La interna familiar entre Wanda Nara y Mauro Icardi suma un capítulo de alta tensión. Con el cumpleaños de Magnolia (hija de la China Suárez y Benjamín Vicuña) a la vuelta de la esquina, el futbolista del Galatasaray ha desatado un conflicto al exigir que sus dos hijas asistan al festejo, una idea que no parece convencer ni a la conductora ni a las pequeñas.
El dilema de las niñas: ¿Obligación o deseo?
El foco del conflicto está puesto en la voluntad de las hijas que Wanda tiene con Icardi. Según trascendió en el programa LAM, existe una clara diferencia de versiones sobre por qué las niñas podrían ausentarse de la celebración este sábado 7 de febrero.
Una de las versiones afirma que las niñas habrían manifestado que no tienen ganas de asistir. Según el entorno de Wanda, las veces que han compartido tiempo con la familia de la China Suárez fue meramente por pedido insistente de su padre, y no por un deseo genuino de integración.
Desde Estambul, el delantero estaría muy molesto con esta situación, ya que considera fundamental que sus hijas acompañen a la hija de la China Suárez en el festejo en Nordelta.
La condición determinante de Wanda
Wanda Nara, quien actualmente se encuentra en plena competencia de rating con sus proyectos televisivos, habría sido tajante respecto a la logística del sábado. Aunque circulan dos versiones, ambas la ubican como la pieza clave de la decisión.
Wanda asegura que ella no tiene inconveniente en llevarlas y que les dijo: «Yo las llevo, no tengo problema», dejando la pelota del lado de las nenas, quienes supuestamente se negaron.
Otras fuentes indican que Wanda puso una condición innegociable para que las menores asistan a la casa de la China Suárez: «Van, pero solo si el padre está presente».
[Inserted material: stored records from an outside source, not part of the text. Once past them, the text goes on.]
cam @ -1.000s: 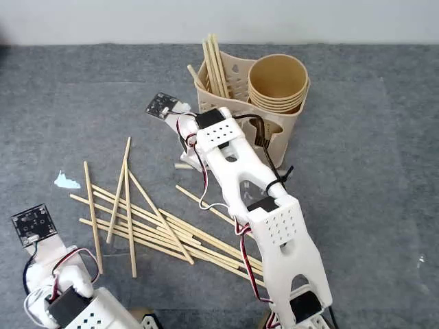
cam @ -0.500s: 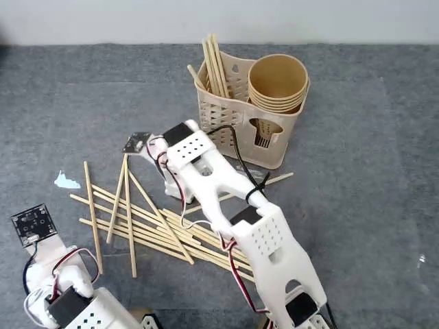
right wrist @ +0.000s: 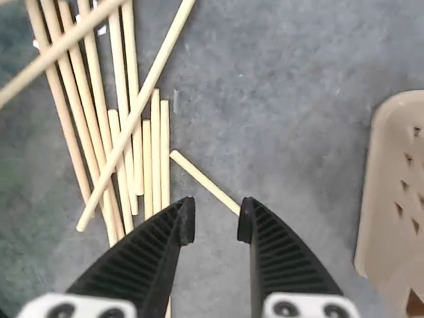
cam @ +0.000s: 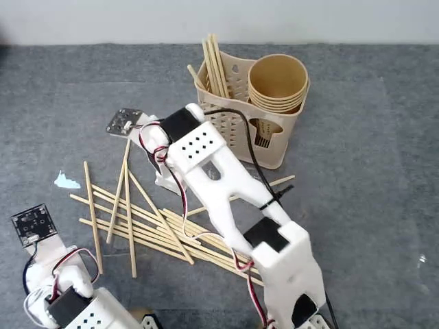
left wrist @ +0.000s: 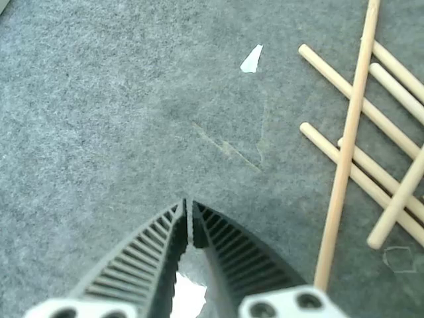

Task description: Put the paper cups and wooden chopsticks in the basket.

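Two tools, one basket and a loose scatter of chopsticks, set on a table (cam: 370,205) covered in grey felt-like matting; a pale wall (cam: 103,20) runs along its far edge.

- Basket (cam: 282,140): beige perforated plastic, upright near the far middle of the table. Its wall also shows beside the right tool in the right wrist view (right wrist: 391,192).
- Paper cups (cam: 278,79): a nested tan stack, standing in the basket's right-hand part.
- Chopsticks in basket (cam: 214,65): several, leaning upright in its left-hand part.
- Loose chopsticks (cam: 137,219): many, criss-crossed flat on the matting in front of the basket, toward the left. One (cam: 281,181) lies near the basket's foot, partly under the right arm (cam: 206,157).
- Right tool (right wrist: 213,218): jaws a little apart, holding nothing, above the matting beside the pile (right wrist: 122,119). One stick's end lies on the matting just beyond its tips.
- Left tool (left wrist: 190,212): jaws closed together, empty, over bare matting with stick ends (left wrist: 344,146) to one side.
- Paper scrap (cam: 66,181): small and pale, on the matting left of the pile.
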Controlling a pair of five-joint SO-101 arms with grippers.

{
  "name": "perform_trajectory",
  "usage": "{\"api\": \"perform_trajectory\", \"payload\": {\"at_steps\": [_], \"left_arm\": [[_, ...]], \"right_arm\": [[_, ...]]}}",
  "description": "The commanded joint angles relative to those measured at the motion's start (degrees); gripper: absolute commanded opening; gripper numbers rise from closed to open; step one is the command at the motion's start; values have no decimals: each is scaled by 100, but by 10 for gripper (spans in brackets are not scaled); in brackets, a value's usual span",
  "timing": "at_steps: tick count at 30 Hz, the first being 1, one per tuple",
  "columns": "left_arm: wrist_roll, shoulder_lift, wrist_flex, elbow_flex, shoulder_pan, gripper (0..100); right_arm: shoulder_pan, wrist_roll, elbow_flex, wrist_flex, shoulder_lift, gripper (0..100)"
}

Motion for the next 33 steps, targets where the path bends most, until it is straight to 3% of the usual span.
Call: {"api": "perform_trajectory", "payload": {"at_steps": [1,14,25,33], "left_arm": [[-44,18,-97,-40,44,15],[-44,18,-97,-40,44,15],[-44,18,-97,-40,44,15],[-44,18,-97,-40,44,15]], "right_arm": [[31,-70,378,242,-813,130],[31,-492,2831,-224,-2422,236],[31,-510,5714,-2501,-3626,236],[-505,-1011,6180,-3266,-2993,235]]}}
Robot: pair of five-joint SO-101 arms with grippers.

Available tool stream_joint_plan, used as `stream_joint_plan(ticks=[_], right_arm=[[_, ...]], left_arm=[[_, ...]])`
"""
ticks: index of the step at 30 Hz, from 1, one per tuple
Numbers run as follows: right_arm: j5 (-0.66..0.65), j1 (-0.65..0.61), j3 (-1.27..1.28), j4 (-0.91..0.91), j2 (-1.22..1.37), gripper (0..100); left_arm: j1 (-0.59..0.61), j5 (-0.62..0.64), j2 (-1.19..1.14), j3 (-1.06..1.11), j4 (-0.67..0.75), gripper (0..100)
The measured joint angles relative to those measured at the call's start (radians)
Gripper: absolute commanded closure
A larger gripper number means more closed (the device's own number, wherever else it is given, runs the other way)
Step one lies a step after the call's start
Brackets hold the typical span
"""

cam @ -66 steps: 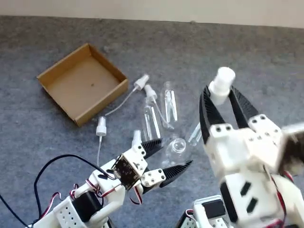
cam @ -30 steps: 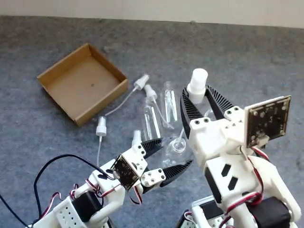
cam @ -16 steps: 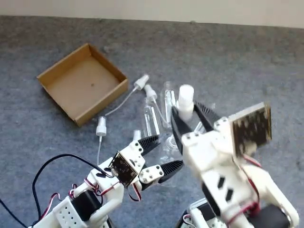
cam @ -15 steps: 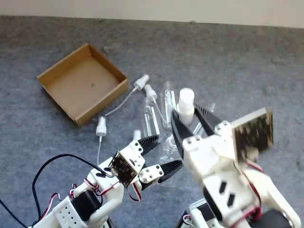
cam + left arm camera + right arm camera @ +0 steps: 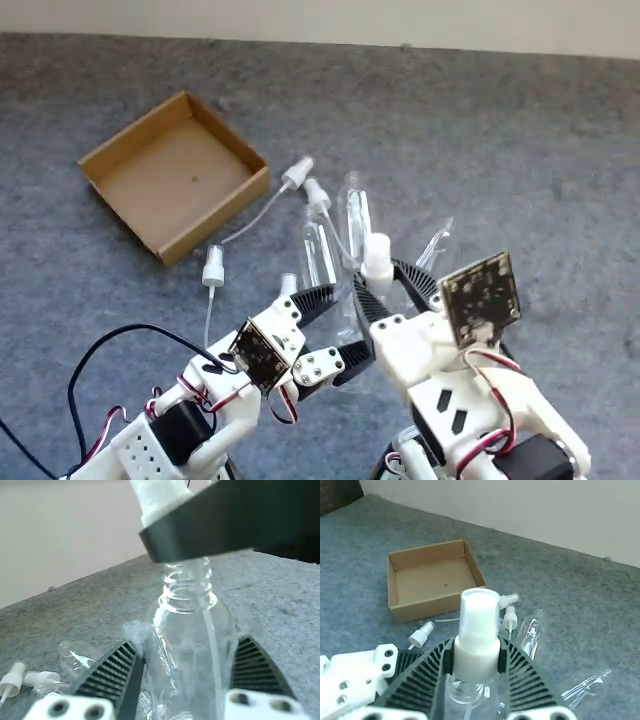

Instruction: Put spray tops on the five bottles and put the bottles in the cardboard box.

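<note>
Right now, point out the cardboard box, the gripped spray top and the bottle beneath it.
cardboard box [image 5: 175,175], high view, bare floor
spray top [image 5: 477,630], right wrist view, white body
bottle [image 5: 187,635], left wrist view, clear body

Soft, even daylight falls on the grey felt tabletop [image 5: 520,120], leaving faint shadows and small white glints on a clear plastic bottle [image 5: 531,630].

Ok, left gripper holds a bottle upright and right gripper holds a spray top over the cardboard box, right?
Not over the cardboard box: the right gripper holds the spray top over the bottle in the left gripper, per the left wrist view.
</note>
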State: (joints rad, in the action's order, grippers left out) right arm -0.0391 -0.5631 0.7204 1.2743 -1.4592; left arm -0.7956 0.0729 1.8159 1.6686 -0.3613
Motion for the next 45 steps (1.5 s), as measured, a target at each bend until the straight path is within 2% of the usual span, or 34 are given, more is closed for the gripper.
stream_joint_plan(ticks=[10, 16, 29, 39, 45], right_arm=[[-0.034, -0.011, 0.051, 0.025, -0.091, 87.0], [-0.104, -0.127, 0.051, 0.123, -0.089, 86.9], [-0.127, -0.141, 0.048, 0.186, -0.1, 86.8], [-0.127, -0.149, 0.051, 0.21, -0.098, 87.4], [-0.127, -0.15, 0.051, 0.21, -0.098, 99.8]], left_arm=[[0.0, 0.0, -0.002, 0.0, 0.0, 88], [0.008, 0.0, -0.002, 0.0, 0.0, 88], [0.009, 0.0, -0.003, 0.0, -0.002, 88], [0.153, 0.0, -0.002, 0.0, 0.0, 88], [0.229, 0.0, -0.002, -0.011, 0.0, 88]])
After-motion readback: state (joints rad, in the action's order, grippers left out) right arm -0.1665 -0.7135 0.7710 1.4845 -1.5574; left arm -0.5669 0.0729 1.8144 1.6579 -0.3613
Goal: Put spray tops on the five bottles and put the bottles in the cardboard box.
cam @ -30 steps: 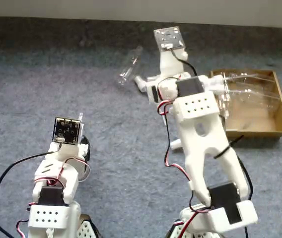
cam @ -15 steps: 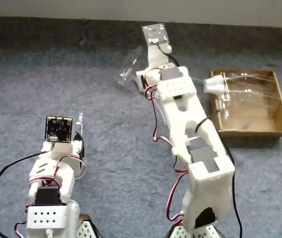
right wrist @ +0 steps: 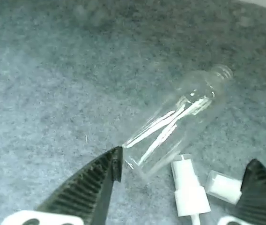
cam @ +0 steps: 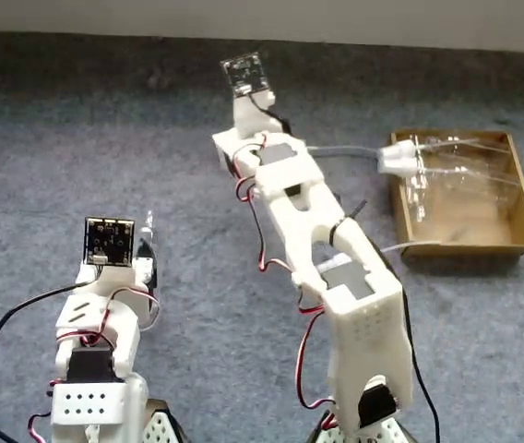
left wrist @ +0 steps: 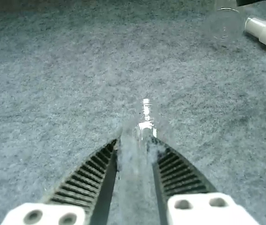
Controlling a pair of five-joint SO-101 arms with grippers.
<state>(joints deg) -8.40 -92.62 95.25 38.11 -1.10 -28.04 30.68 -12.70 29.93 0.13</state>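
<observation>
Left wrist view: left hand (left wrist: 135, 145) clamped on clear bottle (left wrist: 144, 126). Right hand (right wrist: 185, 161) wide open over loose bottle (right wrist: 175, 122) and spray top (right wrist: 188, 190), both lying on bench (right wrist: 39, 70). Box (cam: 511, 245) holds capped bottles (cam: 456, 171).

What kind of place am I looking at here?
Probably a tabletop robot test bench, not a factory: two small white arms sit on a grey carpet-like surface, with clear bottles, spray tops and a cardboard box.

White plastic arms (cam: 322, 221) w/ red/blk cables (cam: 306, 346) (blk servos (cam: 85, 363)).
</observation>
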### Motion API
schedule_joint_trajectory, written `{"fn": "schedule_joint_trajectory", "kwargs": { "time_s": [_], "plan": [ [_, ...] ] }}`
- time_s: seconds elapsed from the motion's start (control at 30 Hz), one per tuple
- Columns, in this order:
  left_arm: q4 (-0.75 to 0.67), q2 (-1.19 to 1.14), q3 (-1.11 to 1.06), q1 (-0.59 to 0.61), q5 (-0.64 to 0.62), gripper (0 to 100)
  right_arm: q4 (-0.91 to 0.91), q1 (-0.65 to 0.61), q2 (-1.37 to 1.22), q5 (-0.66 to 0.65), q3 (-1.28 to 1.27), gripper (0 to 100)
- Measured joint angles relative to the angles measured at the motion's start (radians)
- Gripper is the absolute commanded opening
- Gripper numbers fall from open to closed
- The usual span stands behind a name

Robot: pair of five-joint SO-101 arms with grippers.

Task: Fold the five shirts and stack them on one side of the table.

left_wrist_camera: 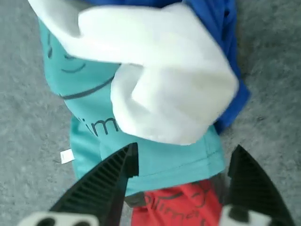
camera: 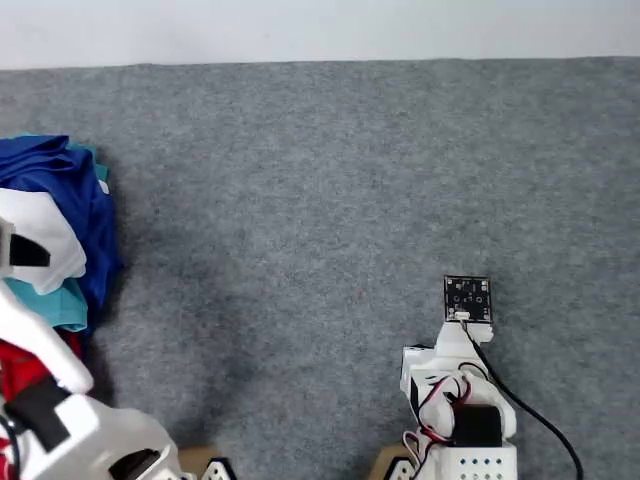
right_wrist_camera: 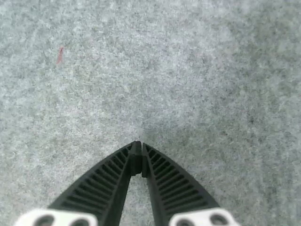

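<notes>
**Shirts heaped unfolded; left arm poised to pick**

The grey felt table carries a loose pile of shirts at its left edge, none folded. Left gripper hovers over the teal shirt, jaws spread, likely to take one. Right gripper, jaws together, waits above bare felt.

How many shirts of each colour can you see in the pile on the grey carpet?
Blue cloth shirt: 1
White cloth shirt: 1
Teal printed cloth shirt: 1
Red printed cloth shirt: 1
Total: 4 shirts that can be told apart
</notes>
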State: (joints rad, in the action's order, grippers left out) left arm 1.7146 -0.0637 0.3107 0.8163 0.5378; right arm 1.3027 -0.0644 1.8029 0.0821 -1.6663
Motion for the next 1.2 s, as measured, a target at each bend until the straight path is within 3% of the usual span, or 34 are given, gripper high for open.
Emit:
{"fn": "schedule_joint_trajectory", "kwargs": {
  "time_s": [0.37, 0.63, 0.97, 1.2],
  "plan": [
    [-0.084, -0.233, 0.0, 0.003, -0.005, 29, 0.0, 0.0, 0.0, 0.0, 0.0, 0.9],
    [-0.101, -0.282, 0.0, -0.106, -0.006, 0, 0.0, 0.0, 0.0, 0.0, 0.0, 0.9],
    [-0.006, -0.272, 0.097, -0.288, -0.114, 0, 0.0, 0.0, 0.0, 0.0, 0.0, 0.9],
    [0.012, -0.054, 0.216, -0.396, -0.276, 0, 0.0, 0.0, 0.0, 0.0, 0.0, 0.9]
  ]
}}
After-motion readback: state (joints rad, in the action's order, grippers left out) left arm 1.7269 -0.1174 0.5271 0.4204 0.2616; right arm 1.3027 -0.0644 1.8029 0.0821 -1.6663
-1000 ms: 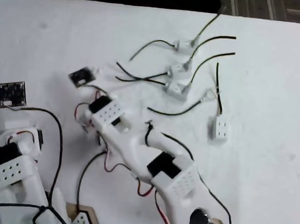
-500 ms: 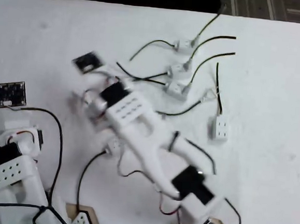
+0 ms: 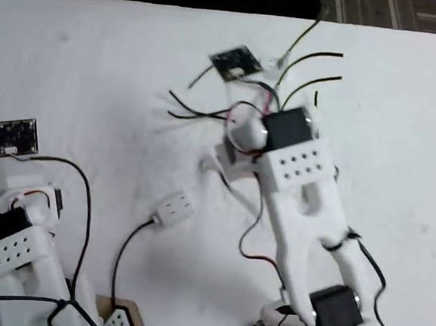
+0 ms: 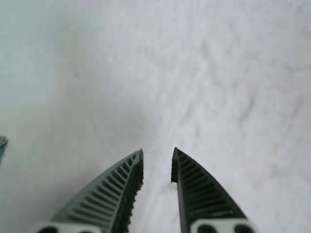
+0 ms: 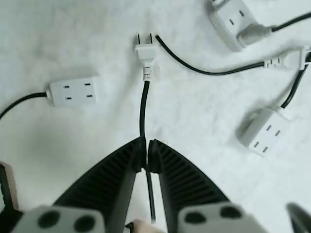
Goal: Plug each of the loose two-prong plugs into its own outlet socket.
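From above, the lone socket [image 3: 173, 207] lies on the white table [image 3: 400, 147]. Its socket cord [image 3: 124, 254] is black and runs from one end down to the near edge. The right arm [image 3: 299, 192] is stretched out over the table, to the right of the lone socket, and its tip is farther back than the lone socket. The left arm [image 3: 11, 249] is folded up at the near left corner, well apart from the lone socket. Some thin cords [image 3: 195, 114] lie farther back than the lone socket, and part of them is under the right arm.

From the left wrist, the left jaws hang over bare table. There is a narrow gap between them and nothing is in it. I cannot tell from here where the lone socket is.

From the right wrist, the right jaws are almost closed and pinch the black plug cord [image 5: 143, 107]. The plug [image 5: 146, 51] is white with two prongs. It lies flat on the table ahead of the jaws, near the lone socket [image 5: 73, 91] but not touching it. Its prongs point away from the jaws. The plug is not in any socket. Two far sockets [image 5: 265, 133] lie on the other side of the plug, well apart from the lone socket.
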Controlling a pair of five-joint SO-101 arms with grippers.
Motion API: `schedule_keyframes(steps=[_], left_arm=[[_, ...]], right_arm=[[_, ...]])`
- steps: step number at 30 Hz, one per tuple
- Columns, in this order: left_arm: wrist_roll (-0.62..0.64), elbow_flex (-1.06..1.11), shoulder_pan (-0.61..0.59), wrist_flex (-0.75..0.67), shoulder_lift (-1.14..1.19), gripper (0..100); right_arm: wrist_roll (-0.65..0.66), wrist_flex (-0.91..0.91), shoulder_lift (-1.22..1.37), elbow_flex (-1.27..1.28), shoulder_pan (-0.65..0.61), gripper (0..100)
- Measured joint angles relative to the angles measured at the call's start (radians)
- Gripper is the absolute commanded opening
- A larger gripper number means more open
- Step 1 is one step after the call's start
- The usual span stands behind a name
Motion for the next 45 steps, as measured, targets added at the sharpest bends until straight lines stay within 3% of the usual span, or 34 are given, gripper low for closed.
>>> schedule_keyframes(steps=[9,13,18,22,27,35,39,45], left_arm=[[0.000,0.000,0.000,0.000,0.000,11],[0.000,0.000,0.000,0.000,0.000,11],[0.000,0.000,0.000,0.000,0.000,11],[0.000,0.000,0.000,0.000,0.000,11],[0.000,0.000,0.000,0.000,0.000,11],[0.000,0.000,0.000,0.000,0.000,11],[0.000,0.000,0.000,0.000,0.000,11],[0.000,0.000,0.000,0.000,0.000,11]], right_arm=[[0.158,0.000,-0.256,0.287,0.172,1.8],[0.167,-0.084,-0.347,0.400,0.133,3.6],[0.120,-0.336,-0.354,0.605,-0.012,16.6],[0.035,-0.568,-0.290,0.746,-0.117,17.3],[0.025,-0.758,-0.147,0.821,-0.140,17.3],[0.023,-0.839,0.103,0.824,-0.121,16.5],[0.025,-0.845,0.157,0.810,-0.117,1.9],[0.057,-0.853,0.180,0.810,-0.095,1.9]])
Al estar Icardi en Turquía cumpliendo compromisos deportivos, esta condición funcionaría como un «bloqueo» técnico a la asistencia de las niñas.
Icardi, la China y un mensaje que lo cambió todo
La resistencia de Wanda y sus hijas se da en un contexto de máxima sensibilidad. Recientemente, Mauro Icardi se convirtió en el máximo goleador extranjero del Galatasaray y, en lugar de un festejo familiar tradicional, eligió dedicarle su logro públicamente a Eugenia «la China» Suárez.
En su mensaje, Icardi llamó a Eugenia la mujer que lo sostuvo «cuando no había luces» y la definió como «parte de lo que soy hoy». Esta declaración de amor pública no habría caído nada bien en el círculo de Wanda, dificultando aún más cualquier gesto de cortesía familiar, como lo sería la asistencia de las niñas al cumpleaños.
En resumen: Wanda marca el terreno
Mientras la organización de la fiesta en «la casa de los sueños» (que Wanda asegura que está embargada) sigue adelante, la conductora parece haber plantado bandera. Sin Mauro en el país para escoltar a sus hijas, es muy probable que el festejo de Magnolia no cuente con la presencia de las hijas de Wanda e Icardi, profundizando la grieta entre el futbolista y la mediática.